Лунная линза
Сидя в своём кабинете в госпитале Мерси-Хилл, доктор Джеймс Линвуд снова перечитал заголовок:
Доктор взглянул на часы и увидел, что было уже пять минут первого. По привычке он перевернул настольный календарь, сменив дату "2 апреля 1961 года" на "3 апреля". Затем он откинулся на спинку кресла и задумался: пойти ли ему домой поспать или остаться и поработать над своей речью для конвенции? Он выбрал последнее и включил магнитофон.
В тот же момент раздался стук в дверь — несомненно, кто-то ещё работал допоздна. Доктор крикнул: "Доброй ночи", но тень на матовом стекле двери не шевельнулась. Линвуд встал и открыл дверь.

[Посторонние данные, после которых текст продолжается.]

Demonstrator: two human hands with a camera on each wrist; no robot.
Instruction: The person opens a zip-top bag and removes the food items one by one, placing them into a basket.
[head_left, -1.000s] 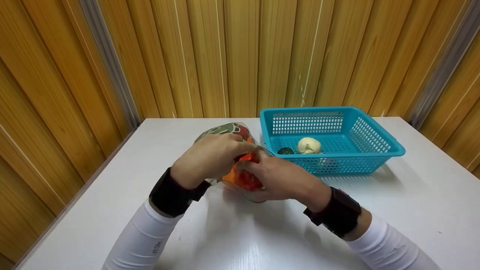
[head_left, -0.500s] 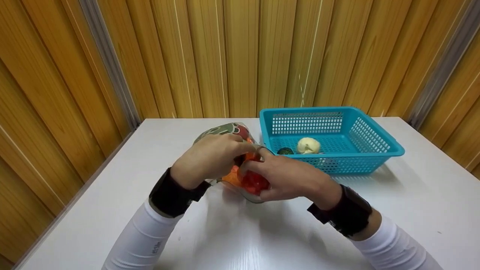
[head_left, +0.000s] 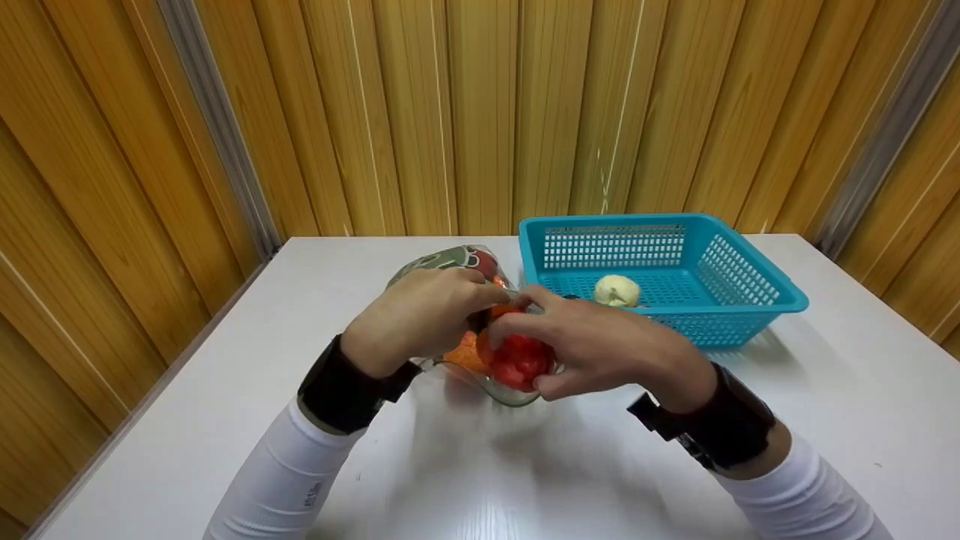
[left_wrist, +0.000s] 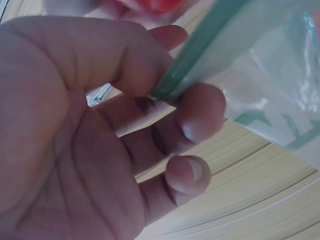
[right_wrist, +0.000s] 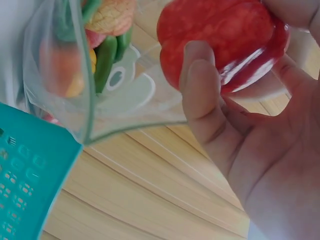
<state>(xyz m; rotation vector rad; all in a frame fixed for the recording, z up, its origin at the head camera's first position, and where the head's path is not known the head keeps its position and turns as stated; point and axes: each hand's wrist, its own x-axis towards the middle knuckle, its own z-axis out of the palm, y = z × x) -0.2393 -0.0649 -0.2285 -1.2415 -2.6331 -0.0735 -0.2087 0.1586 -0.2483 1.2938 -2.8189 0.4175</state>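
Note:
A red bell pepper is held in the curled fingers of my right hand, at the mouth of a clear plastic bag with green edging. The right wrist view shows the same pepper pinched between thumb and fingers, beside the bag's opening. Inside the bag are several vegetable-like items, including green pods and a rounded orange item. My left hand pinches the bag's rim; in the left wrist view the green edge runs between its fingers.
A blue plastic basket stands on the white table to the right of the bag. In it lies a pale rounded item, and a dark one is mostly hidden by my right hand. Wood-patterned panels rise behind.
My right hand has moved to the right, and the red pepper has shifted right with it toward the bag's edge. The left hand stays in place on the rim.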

Снаружи стоял человек, которого он никогда раньше не видел. Доктор почувствовал какое-то инстинктивное отвращение: он не мог сказать, было ли оно вызвано видом грязных, нелепо мешковатых брюк и длинного плаща, или же слабым запахом, напоминающим запах рептилии, который он уловил. Человек молчал, и эта тишина начинала раздражать доктора Линвуда.

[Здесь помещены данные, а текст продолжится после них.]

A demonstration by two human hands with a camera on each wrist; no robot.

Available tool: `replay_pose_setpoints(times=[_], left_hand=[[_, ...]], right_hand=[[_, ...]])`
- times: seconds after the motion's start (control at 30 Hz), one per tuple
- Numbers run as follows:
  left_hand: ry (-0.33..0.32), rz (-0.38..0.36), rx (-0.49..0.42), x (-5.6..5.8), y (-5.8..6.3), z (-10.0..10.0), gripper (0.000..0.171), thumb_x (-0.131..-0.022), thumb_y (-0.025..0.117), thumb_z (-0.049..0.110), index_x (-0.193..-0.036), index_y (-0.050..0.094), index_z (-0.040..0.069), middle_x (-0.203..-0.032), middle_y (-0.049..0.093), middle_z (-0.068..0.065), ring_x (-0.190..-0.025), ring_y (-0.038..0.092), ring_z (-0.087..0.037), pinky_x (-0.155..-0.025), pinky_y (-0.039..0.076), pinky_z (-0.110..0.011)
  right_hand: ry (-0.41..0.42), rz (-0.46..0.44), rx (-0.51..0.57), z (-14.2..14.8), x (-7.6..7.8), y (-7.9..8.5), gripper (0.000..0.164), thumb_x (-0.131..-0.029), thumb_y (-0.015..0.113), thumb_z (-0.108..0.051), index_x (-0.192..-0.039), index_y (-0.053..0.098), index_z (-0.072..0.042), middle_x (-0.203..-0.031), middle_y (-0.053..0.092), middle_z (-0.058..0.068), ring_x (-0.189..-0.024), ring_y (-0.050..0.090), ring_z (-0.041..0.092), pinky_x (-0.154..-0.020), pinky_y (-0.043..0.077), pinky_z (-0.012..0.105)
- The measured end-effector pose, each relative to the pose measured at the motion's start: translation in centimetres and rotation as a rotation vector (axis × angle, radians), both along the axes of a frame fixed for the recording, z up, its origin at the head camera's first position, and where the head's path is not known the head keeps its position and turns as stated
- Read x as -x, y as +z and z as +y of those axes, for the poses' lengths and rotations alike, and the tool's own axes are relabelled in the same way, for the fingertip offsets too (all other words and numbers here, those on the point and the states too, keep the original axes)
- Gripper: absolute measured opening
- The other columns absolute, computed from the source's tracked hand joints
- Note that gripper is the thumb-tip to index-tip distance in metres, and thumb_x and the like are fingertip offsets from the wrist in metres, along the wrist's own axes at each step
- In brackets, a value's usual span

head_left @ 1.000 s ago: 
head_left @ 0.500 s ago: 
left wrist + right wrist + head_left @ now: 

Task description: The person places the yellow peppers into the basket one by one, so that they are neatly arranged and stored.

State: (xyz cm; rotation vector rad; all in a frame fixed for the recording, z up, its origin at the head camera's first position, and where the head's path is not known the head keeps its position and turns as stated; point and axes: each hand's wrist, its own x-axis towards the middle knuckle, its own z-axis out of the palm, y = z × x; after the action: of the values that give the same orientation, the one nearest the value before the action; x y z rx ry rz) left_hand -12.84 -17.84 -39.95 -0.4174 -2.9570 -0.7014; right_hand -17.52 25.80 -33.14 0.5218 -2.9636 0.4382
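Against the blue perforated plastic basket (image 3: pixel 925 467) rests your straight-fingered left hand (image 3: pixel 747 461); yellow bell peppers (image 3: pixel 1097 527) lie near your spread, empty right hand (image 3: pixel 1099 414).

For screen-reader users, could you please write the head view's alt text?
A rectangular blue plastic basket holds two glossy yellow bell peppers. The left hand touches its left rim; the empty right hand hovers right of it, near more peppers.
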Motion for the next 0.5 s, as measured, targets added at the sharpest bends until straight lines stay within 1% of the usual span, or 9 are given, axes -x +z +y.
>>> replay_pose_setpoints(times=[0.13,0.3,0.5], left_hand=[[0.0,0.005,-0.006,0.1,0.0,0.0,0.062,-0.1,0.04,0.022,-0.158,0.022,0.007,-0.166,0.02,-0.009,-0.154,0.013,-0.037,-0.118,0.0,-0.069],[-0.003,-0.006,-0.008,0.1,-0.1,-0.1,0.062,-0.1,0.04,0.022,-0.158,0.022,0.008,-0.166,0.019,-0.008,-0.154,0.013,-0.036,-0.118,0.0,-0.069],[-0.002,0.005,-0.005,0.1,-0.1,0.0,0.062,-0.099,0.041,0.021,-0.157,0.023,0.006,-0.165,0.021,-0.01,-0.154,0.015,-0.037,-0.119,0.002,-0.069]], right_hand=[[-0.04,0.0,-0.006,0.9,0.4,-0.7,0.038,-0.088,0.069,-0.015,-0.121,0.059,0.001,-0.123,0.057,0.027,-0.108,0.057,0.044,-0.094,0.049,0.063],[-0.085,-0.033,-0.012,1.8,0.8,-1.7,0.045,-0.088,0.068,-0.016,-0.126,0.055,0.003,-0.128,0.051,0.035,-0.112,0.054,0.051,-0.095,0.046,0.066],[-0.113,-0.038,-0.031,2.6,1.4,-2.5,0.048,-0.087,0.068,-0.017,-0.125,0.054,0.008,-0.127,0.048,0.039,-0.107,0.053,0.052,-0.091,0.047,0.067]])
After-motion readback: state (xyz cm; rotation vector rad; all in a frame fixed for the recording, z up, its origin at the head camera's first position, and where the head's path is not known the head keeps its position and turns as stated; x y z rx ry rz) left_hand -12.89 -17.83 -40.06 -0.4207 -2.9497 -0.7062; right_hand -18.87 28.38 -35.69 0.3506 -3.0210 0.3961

— Боюсь, время посещений закончилось, — наконец сказал доктор.
— Я не посетитель, — произнёс ненормально глубокий голос.
— Тогда, если вы пациент, то вам нужна другая часть здания.

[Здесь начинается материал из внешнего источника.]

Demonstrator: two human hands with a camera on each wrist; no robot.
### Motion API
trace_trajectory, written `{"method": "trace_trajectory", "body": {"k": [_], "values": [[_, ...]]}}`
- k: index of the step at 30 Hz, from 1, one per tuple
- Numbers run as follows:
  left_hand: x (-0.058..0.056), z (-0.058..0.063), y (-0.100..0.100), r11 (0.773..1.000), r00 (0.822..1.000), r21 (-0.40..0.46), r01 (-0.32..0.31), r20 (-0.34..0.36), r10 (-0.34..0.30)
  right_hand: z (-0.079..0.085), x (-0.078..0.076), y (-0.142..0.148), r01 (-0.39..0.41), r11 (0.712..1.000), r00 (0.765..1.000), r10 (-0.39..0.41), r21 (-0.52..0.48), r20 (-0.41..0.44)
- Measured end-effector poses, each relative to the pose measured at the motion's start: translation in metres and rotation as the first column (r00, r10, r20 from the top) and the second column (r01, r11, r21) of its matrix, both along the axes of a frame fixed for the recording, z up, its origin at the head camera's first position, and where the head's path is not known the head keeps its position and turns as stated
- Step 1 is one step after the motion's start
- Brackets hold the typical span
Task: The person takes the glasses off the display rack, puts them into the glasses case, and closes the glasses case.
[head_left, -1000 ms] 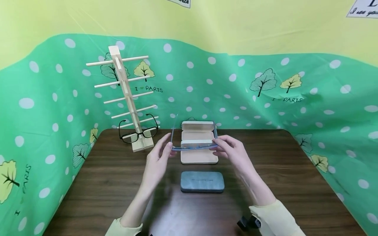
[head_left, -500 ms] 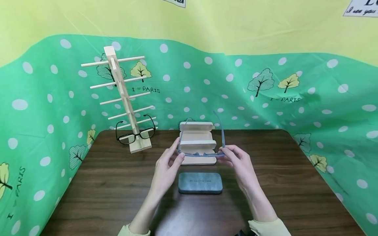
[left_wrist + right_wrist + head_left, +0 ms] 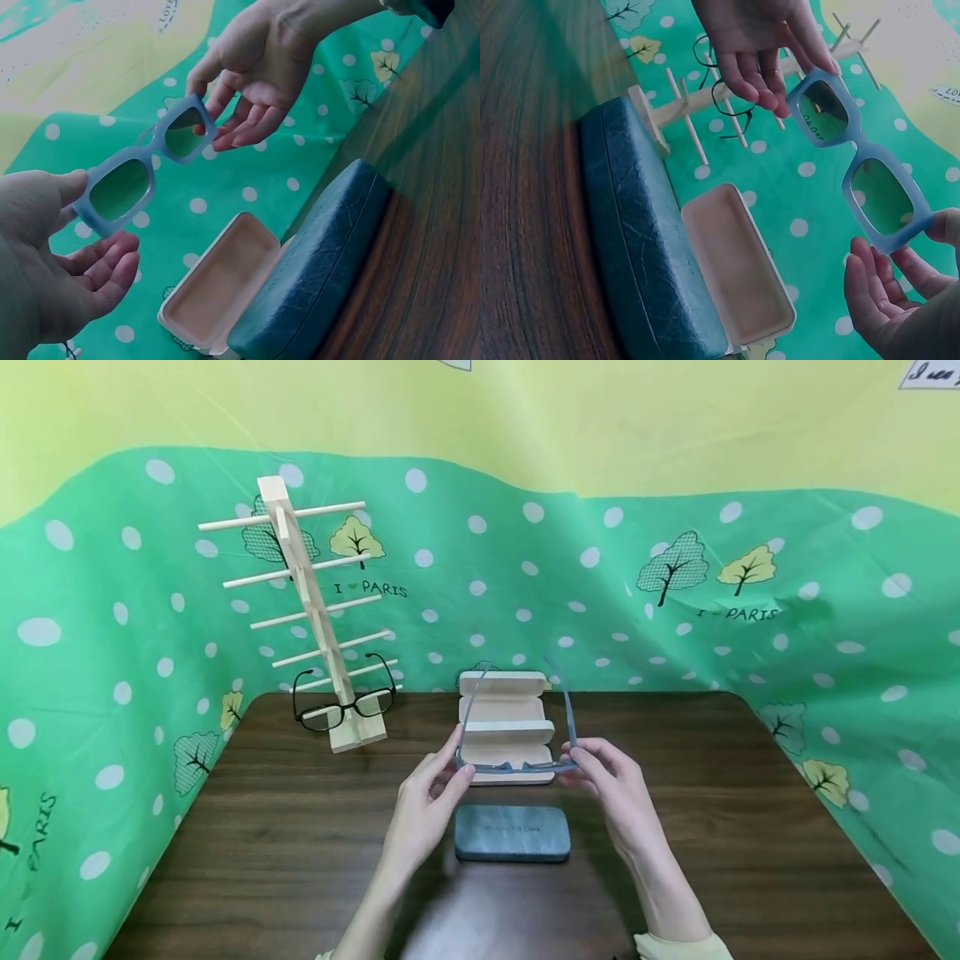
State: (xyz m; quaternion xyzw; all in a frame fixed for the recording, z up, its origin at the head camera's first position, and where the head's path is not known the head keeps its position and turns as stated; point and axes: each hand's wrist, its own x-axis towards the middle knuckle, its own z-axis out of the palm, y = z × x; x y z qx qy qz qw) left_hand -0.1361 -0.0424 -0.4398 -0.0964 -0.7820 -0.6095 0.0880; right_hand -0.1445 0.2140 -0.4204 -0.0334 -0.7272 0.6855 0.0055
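A pair of sunglasses with a pale blue frame [image 3: 507, 768] is held up in the air between both hands, its temples unfolded and pointing away from the person. My left hand [image 3: 426, 797] pinches the left end of the front between thumb and fingers. At the other end, near the hinge, my right hand [image 3: 611, 789] pinches the frame. In the left wrist view the dark lenses [image 3: 120, 189] face the camera. Below the hands lies a closed teal glasses case [image 3: 512, 833]. Behind it, partly hidden by the sunglasses, two opened cases [image 3: 504, 708] show beige linings.
A wooden glasses stand [image 3: 318, 618] with several pegs rises at the back left. Black-rimmed glasses [image 3: 347, 714] hang on its lower part. Everything stands on a dark wooden table [image 3: 750, 827], with a patterned green and yellow cloth [image 3: 562, 568] behind.
Both hands have brought the sunglasses nearer to the person and slightly right, from over the open cases to just behind the closed one. The head view has shifted a little.
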Motion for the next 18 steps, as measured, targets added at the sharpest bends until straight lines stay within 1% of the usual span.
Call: {"method": "trace_trajectory", "body": {"k": [6, 11, 18], "values": [[0.0, -0.001, -0.007, 1.0, 0.999, 0.002, 0.021, 0.025, -0.021, -0.002, 0.0, 0.0, -0.041, 0.999, 0.999, 0.041, 0.034, 0.004], [-0.003, -0.004, -0.011, 0.999, 0.997, -0.008, 0.043, 0.057, -0.042, -0.005, -0.001, 0.001, -0.055, 0.996, 0.998, 0.054, 0.071, 0.013], [-0.006, -0.007, -0.017, 0.999, 0.993, -0.008, 0.053, 0.102, -0.052, -0.008, -0.004, -0.002, -0.076, 0.995, 0.997, 0.075, 0.064, 0.028]]}}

— Нет, не думаю, — возразил гость. — Я хотел видеть вас, доктор Линвуд. Вы ведь доктор Линвуд? Тот, что выступает за убийство из милосердия?
— Совершенно верно, — подтвердил доктор, — но в такое время ночи…
— Я хочу, чтобы вы убили меня, — сказал незнакомец.
Доктор внимательно посмотрел на него и решил, что тот не шутит.
— Прошу прощения… я
— Но ведь… если вы считаете, что кому-то это действительно нужно, то вы могли бы… сделать это тайно, чтобы ни кто не узнал? Я бы сделал это сам, но мысль о боли… я подумал, может быть, передозировка хлороформом…
— Мне очень жаль, — повторил доктор уже более холодно, — но в данный момент это невозможно, и, кроме того, я
— Но мне это необходимо, — настаивал мужчина. — Моё состояние делает жизнь совершенно невыносимой.
— Может, если я осмотрю вас… — предложил доктор Линвуд.
Посетитель отпрянул от руки доктора.
— Вам не стоит видеть, это было бы слишком… но, возможно, я смогу убедить вас. Если бы я только мог рассказать вам, что со мной произошло…
— У меня действительно нет времени… — запротестовал доктор, но гость уже вошёл в кабинет и сел перед столом.
Возможно, Линвуд мог бы использовать этот случай в своей речи на конвенции, чтобы подчеркнуть свою неприязнь к узакониванию самоубийства. Доктор сел и жестом велел человеку начинать.
— Меня зовут Рой Лики, — начал тот…
1 апреля 1961 года Рой Лики отправился в Эксхем. Он уже побывал во всех антикварных книжных лавках Брайчестера, и, узнав, что в Эксхеме существует множество хороших букинистических магазинов, решил осмотреть город. Туда мало кто ездил, между Брайчестером и Эксхемом не было ни прямой железной дороги, ни автобусного маршрута. Лики не любил путешествовать на поезде, особенно когда приходилось делать пересадку, но здесь это казалось неизбежным. На станции он узнал, что в тот день, в 11:30, в Эксхем отправляется только один поезд. Ему нужно будет сделать пересадку в Гоутсвуде примерно в 12:10 и подождать, возможно, минут двадцать до отправления.
Поезд отошёл от станции Нижнего Брайчестера с опозданием на пять минут. Лики неловко ёрзал на сиденье, равнодушно глядя в окно. Он не нашёл ничего интересного ни в красных кирпичных домах, покачивавшихся внизу, ни в рекламных объявлениях, намалёванных грубыми белыми буквами на стенах, обращённых к железной дороге, ни даже в пологих Котсуолдских холмах, окруживших линию, как только она миновала унылые вырубки. Вскоре трава на холмах уступила место деревьям; их голые стволы всё теснее примыкали друг к другу, пока весь пейзаж перед окном поезда не перекрыл лес. Один раз Лики на мгновение показалось, что он видит вдали в лесу странный серый конус; затем видение пропало, но увиденное наполнило его непонятным беспокойством.
До сих пор железнодорожная линия шла почти прямо, за исключением небольших изгибов вокруг холмов. Но затем, примерно в получасе езды от Брайчестера, поезд замедлил ход, чтобы сделать более заметный поворот на пути. Вагон Лики достиг поворота. Место, где он сидел, находилось с внутренней стороны изгиба; и, когда он выглянул наружу, то впервые увидел Гоутсвуд.